PROBLEM TO SOLVE: Retype the data below exactly, skipping pictures.

DATA PROVIDED:
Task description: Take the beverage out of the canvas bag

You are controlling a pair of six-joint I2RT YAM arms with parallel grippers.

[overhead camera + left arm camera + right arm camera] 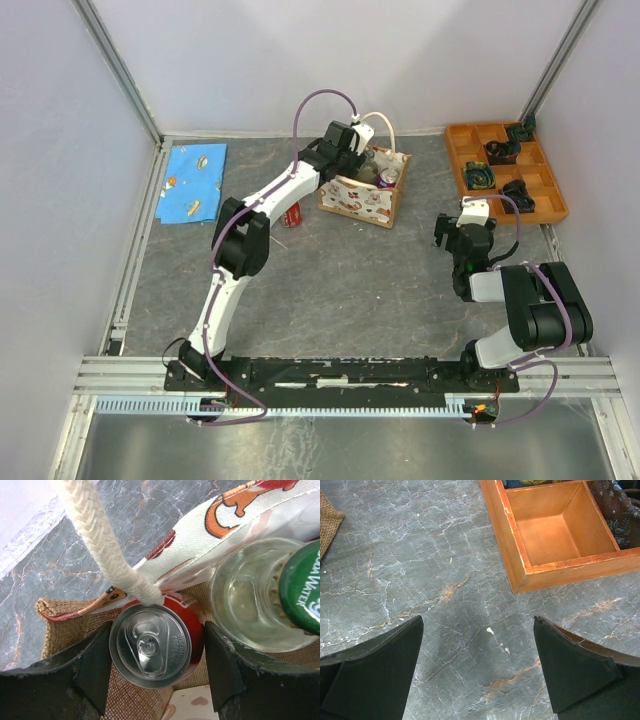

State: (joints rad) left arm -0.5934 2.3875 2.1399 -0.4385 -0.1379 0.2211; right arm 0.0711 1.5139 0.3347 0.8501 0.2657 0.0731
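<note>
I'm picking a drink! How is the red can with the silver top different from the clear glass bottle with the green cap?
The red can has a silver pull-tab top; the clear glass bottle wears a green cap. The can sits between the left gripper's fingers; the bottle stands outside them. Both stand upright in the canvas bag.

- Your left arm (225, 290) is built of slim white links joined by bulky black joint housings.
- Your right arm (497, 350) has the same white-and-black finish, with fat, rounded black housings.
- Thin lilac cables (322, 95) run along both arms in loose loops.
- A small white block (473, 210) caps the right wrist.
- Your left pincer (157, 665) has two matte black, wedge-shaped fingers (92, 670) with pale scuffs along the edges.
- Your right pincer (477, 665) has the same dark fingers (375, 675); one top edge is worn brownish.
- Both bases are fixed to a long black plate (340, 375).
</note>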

RESPONSE AREA:
Task description: Take the beverage out of the canvas bag

You are controlling a pair of six-joint I2RT YAM arms with parallel grippers.

[overhead camera + left arm camera + right arm camera] 

State: (joints rad) left arm -0.5934 2.3875 2.1399 -0.4385 -0.1379 0.2211; right arm 0.0711 1.5139 0.3347 0.8501 0.2657 0.0731
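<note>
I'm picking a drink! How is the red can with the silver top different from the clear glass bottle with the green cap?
The red can has a silver pull-tab top; the clear glass bottle wears a green cap. The can sits between the left gripper's fingers; the bottle stands outside them. Both stand upright in the canvas bag.

- Your left arm (225, 290) is built of slim white links joined by bulky black joint housings.
- Your right arm (497, 350) has the same white-and-black finish, with fat, rounded black housings.
- Thin lilac cables (322, 95) run along both arms in loose loops.
- A small white block (473, 210) caps the right wrist.
- Your left pincer (157, 665) has two matte black, wedge-shaped fingers (92, 670) with pale scuffs along the edges.
- Your right pincer (477, 665) has the same dark fingers (375, 675); one top edge is worn brownish.
- Both bases are fixed to a long black plate (340, 375).
</note>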

The response to this exercise is finished.